Even Lord Chatham, who saw as plainly as Walpole the folly of Continental war, was dragged into a long support of Frederick the Great because the "natural enmity" against France forced us to support any enemy of that country. The conflict was in fact inevitable; for the French were as much bent upon the acquisition of mercantile and colonial supremacy as we were, though the present generation has almost forgotten that Canada and Louisiana were French settlements, that some of the finest islands in the West Indies, including San Domingo, were under the French flag, and that Dupleix was in his way a greater statesman than Clive. From the beginning of the seventeenth century, the history of the trade of the world is little more than a history of the development of the English-speaking peoples. At the back of the race hatred between the English and the d-d foreigner stands the hard interest of the trading class. The hypocritical contention that we conquered countries for their good has been reserved for our own sanctimonious moneygetters of to-day. Our fathers made no such pitiful pretence. They knew right well that they fought and conquered, intrigued and bribed, protected and undersold for personal advantage and private gain. And they succeeded in every direction, save where they came into collision with men of their own blood. Times of grievous depression and defeat were not unknown; but on the ocean our officers and seamen, our explorers and common sailors, literally organised victory in the long run. So wealthy and powerful was our Empire, that we could even afford to lose the noblest group of colonies the world ever saw.
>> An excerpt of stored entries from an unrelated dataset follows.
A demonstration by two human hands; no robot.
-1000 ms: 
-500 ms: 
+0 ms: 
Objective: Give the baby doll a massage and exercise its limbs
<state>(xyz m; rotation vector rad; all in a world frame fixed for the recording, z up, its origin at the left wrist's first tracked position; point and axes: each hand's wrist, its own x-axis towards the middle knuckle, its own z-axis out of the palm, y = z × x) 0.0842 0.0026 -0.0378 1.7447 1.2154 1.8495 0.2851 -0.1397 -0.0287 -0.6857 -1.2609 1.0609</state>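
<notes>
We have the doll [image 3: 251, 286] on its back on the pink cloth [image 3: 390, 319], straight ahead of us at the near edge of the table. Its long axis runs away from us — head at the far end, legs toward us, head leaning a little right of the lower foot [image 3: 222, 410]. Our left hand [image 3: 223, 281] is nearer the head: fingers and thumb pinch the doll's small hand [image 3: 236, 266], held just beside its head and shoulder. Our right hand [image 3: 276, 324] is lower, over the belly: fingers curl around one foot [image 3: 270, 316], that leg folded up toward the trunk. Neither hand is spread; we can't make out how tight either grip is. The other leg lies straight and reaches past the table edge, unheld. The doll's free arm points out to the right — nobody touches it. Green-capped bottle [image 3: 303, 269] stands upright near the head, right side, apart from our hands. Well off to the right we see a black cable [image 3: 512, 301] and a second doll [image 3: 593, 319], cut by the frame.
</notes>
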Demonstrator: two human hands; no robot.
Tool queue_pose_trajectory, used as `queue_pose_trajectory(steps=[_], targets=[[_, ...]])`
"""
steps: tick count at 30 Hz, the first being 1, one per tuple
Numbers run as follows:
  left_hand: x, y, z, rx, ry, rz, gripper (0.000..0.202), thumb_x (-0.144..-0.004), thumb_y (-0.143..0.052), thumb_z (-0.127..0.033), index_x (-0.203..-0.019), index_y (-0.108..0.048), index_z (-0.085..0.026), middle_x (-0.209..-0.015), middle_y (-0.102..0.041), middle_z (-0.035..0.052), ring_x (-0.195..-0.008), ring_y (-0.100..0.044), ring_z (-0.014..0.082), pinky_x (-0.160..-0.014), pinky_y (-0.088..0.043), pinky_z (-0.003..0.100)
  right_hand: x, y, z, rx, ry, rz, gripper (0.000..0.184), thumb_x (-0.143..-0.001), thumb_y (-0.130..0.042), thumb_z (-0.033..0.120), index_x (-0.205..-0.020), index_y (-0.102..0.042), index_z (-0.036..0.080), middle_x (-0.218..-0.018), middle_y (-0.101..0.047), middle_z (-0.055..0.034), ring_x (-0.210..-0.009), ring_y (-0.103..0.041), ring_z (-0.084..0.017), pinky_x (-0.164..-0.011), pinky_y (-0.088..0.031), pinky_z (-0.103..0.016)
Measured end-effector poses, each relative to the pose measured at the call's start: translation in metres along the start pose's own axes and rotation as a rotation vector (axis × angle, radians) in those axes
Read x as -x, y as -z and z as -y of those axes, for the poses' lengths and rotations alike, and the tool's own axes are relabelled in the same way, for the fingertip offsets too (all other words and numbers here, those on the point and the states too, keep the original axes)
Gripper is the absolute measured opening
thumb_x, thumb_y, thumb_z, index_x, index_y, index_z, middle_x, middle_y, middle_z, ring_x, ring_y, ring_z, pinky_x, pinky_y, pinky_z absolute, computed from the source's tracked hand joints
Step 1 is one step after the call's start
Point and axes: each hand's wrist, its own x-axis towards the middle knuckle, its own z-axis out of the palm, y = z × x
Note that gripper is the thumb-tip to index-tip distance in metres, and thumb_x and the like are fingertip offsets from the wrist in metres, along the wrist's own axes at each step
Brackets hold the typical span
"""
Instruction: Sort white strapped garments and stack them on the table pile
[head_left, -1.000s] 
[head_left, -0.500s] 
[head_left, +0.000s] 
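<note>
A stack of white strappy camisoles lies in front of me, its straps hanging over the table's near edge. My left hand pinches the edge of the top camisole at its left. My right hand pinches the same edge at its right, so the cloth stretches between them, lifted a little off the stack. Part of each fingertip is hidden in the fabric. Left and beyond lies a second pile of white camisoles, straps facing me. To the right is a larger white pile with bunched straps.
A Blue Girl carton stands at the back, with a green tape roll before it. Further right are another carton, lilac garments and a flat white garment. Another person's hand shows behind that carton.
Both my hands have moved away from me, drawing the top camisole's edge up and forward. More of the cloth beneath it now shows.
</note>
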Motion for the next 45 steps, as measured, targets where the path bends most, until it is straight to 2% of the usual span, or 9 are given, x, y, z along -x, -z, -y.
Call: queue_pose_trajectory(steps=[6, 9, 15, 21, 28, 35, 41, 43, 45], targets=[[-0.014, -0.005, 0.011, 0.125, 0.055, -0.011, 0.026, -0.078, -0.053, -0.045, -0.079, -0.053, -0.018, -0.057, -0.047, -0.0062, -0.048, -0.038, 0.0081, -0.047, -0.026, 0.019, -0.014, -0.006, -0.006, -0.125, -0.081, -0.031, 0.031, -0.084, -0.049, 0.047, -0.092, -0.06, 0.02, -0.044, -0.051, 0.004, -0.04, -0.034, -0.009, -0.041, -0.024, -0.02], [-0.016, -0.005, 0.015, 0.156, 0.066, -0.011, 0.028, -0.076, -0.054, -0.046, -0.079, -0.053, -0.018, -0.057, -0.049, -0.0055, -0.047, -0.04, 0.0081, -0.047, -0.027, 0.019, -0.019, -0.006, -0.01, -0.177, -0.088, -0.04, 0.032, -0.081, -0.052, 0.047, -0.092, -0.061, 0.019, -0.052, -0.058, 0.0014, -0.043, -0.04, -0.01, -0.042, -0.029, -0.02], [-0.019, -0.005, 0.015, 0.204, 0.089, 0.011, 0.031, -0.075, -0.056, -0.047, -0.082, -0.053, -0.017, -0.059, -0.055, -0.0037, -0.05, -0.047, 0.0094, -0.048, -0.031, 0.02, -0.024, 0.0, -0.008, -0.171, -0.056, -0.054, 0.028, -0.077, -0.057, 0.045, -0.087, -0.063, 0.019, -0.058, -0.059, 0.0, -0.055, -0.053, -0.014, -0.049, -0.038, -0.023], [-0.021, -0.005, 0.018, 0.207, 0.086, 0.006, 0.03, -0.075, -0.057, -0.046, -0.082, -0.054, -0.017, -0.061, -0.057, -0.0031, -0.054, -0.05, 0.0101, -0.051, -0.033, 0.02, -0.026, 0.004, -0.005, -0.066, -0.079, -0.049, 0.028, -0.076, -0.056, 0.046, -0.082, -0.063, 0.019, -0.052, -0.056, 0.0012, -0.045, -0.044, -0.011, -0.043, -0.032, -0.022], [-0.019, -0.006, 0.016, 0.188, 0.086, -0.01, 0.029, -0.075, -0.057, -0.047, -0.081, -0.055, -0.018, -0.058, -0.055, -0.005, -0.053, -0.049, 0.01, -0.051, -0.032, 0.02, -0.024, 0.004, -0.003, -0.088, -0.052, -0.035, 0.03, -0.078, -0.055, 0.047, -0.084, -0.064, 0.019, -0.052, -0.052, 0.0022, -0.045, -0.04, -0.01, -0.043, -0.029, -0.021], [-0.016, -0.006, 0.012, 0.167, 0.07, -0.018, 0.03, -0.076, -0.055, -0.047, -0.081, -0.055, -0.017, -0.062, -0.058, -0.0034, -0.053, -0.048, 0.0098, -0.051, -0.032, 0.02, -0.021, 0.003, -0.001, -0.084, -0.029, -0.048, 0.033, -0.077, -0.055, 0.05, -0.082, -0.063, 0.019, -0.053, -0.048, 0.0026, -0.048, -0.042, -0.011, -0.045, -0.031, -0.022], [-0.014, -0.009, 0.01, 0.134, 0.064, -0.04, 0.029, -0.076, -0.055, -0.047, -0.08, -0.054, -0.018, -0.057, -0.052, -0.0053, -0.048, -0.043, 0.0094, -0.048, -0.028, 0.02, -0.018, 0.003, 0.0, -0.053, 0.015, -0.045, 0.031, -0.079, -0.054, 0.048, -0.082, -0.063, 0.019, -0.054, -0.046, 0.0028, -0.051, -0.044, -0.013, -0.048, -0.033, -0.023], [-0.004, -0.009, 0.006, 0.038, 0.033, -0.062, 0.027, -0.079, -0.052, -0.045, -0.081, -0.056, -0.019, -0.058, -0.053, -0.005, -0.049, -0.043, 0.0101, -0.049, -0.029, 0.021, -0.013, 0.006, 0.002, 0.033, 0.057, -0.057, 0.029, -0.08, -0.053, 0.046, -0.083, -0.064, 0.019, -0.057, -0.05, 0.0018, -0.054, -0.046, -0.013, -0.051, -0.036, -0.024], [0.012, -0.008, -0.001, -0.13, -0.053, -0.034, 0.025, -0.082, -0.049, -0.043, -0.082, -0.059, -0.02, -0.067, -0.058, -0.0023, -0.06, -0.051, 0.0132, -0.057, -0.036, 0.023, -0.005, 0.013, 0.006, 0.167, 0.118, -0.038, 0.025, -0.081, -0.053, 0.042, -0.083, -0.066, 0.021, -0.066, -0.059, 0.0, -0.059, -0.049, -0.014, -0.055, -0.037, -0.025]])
At the latter half of the eighteenth century therefore,

and just prior to the revolt of the American colonies, the position of Great Britain was far more powerful, relatively to other nations, than it was at the death of Elizabeth. A period covered by three lives of only moderate length carries us back from the England of Chatham, Burke, and Junius, of Dr Johnson, Sheridan, and Arthur Young, to the days of Bacon and Shakspere. Wealth, luxury, and refinement had increased to a marked degree, and the power of man over nature had greatly extended; but England and Wales had but 6,500,000 inhabitants, and the people were still in the main an agricultural community. Nor had their condition much improved. Arthur Young's record shows that the agricultural labourer of England offered no such contrast to the ground-down peasant of France, as his ancestor had presented a few generations before.

The machinery of commerce was being rapidly perfected, and the complete separation of the people from the soil, the concentration of the means of production, capital and credit in the hands of the "upper" classes, had greatly advanced. Already efforts were being made by the capitalists to release themselves from those State restrictions which interfered with "freedom of contract" between the pauper and the plutocrat. Men who got fortunes by trade were gradually buying out the old landed proprietors, and systematically clearing the estates and enclosing commons. In short, the time had arrived for another advance in the great historical development in the power of capital and the influence of land monopoly with pure competition rent as its commercial result. Landed estate was now being rated at its capitalised value estimated by the amount of interest represented by its rental. An estate of so much a year in land was figured to the mercantile man as a capital value of a pro

portional sum. Though landowners dominated Parliament, their economical position was of course very different from that of their feudal predecessors. The nobles and squires of the eighteenth century, though still to a great extent tied to their own property and neighbourhood, were really divorced from any duty towards the labourers, and had become sleeping partners in the profits of the farmer. The manufacturers, bankers, merchants, &c., exercised a pressure from without on the legislature similar in kind, though greater in degree than the working-classes exert upon our capitalist House of Commons now.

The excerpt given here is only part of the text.